Re: Cleanup Technique

From:
"Alf P. Steinbach" <alfps@start.no>
Newsgroups:
comp.lang.c++
Date:
Tue, 28 Aug 2007 16:54:52 +0200
Message-ID:
<13d8dpvnpd0nlf6@corp.supernews.com>
* brad.power@gmail.com:

Hi All,

Often in C++ code I find myself having to allocate character arrays to
pass back to callers for error codes, or as topic/data in message
passing/observer type scenarios (When having them on the heap is
necessary to avoid them going out of scope before something else, like
another thread, has had a chance to process them). What I wanted was a
neat way to keep track of these allocations within the class, and
clean them all up nicely, without too much overhead.
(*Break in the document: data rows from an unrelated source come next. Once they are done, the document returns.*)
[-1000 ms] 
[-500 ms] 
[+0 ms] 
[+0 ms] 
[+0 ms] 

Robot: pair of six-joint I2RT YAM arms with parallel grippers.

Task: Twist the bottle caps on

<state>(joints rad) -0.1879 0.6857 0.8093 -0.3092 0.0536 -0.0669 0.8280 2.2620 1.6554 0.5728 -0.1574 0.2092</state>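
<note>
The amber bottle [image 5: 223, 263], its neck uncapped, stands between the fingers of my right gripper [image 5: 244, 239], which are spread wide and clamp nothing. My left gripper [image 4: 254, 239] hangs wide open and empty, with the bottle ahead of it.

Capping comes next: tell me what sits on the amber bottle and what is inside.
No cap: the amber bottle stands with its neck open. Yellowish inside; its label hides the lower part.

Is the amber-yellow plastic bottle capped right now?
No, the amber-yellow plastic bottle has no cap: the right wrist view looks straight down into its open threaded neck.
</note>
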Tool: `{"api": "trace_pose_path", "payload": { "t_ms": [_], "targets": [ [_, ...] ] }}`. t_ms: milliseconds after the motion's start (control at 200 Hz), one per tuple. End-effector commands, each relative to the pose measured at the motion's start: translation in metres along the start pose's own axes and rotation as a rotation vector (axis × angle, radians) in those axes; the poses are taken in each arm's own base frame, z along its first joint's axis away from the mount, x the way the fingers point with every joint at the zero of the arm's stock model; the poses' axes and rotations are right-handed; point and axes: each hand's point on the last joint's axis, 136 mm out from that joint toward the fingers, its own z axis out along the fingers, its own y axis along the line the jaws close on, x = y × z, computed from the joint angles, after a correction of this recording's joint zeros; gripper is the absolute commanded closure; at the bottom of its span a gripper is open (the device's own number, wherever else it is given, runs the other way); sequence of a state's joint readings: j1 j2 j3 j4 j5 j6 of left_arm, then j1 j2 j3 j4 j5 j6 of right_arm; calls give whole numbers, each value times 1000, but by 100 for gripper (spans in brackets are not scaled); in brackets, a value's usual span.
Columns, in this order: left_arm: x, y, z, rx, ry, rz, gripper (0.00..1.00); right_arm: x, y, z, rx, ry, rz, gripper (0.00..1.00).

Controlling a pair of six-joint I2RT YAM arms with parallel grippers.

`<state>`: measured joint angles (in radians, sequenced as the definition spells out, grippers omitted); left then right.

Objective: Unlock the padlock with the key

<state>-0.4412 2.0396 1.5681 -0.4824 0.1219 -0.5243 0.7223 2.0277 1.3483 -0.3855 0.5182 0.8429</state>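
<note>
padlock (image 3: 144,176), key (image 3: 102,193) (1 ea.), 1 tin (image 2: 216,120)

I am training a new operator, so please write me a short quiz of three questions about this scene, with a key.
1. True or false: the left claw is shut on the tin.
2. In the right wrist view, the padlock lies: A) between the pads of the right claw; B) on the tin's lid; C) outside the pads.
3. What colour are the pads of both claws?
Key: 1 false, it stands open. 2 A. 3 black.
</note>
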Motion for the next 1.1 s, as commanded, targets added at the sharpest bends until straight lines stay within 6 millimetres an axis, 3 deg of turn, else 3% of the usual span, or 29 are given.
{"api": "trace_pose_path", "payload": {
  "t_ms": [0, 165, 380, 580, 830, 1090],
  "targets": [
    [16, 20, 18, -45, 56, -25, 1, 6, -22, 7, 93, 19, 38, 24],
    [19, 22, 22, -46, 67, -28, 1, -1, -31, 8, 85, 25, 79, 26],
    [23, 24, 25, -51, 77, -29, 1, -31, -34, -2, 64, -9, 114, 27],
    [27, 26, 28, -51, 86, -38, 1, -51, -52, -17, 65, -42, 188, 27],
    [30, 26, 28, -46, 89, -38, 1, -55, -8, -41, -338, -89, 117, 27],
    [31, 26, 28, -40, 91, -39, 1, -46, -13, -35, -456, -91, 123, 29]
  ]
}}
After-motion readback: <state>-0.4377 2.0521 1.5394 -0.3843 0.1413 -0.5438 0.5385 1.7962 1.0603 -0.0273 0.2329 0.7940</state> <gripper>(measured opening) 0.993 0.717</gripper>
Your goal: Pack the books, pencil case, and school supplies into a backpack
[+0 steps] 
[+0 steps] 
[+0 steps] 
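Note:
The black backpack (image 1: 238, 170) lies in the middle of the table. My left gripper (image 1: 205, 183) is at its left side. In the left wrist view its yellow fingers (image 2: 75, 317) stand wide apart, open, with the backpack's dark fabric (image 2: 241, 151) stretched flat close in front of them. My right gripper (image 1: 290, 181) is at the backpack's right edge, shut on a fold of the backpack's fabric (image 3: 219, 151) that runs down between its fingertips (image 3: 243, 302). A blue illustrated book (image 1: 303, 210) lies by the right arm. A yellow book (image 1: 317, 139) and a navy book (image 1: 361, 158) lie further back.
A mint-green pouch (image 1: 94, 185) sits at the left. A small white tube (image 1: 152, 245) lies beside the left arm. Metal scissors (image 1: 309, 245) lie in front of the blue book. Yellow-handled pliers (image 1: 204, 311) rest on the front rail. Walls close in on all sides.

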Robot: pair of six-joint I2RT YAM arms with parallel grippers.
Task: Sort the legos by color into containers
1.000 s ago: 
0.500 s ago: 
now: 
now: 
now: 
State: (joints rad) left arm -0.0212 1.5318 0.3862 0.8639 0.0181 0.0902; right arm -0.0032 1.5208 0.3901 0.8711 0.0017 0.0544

What I hit upon is based on the following ideas:
1. std::string is just 'better' than char*, so use it!
2. std::vector, in its destructor, will attempt to destroy each object
within it.

So what I did was to declare a vector of std::strings inside
'SomeClass' - a class which needs to keep track of a lot of strings it
creates during its adventures:

class SomeClass
{
...
private:
    std::vector<std::string> m_stringvector;
...
}


OK so far, except missing semicolon.

And then, in the body of some method in SomeClass:

std::string* s1 = new std::string();
std::string* s2 = new std::string();
//do something with s1 and s2 - i.e. set them and pass them back to a
function
//now add them to the class vector to keep track of them:
m_stringvector.push_back(*s1);
m_stringvector.push_back(*s2);


Here you have needless dynamic memory allocation and a memory leak.

s1 and s2 will not be deallocated.

Why don't you declare s1 and s2 directly as sd::string.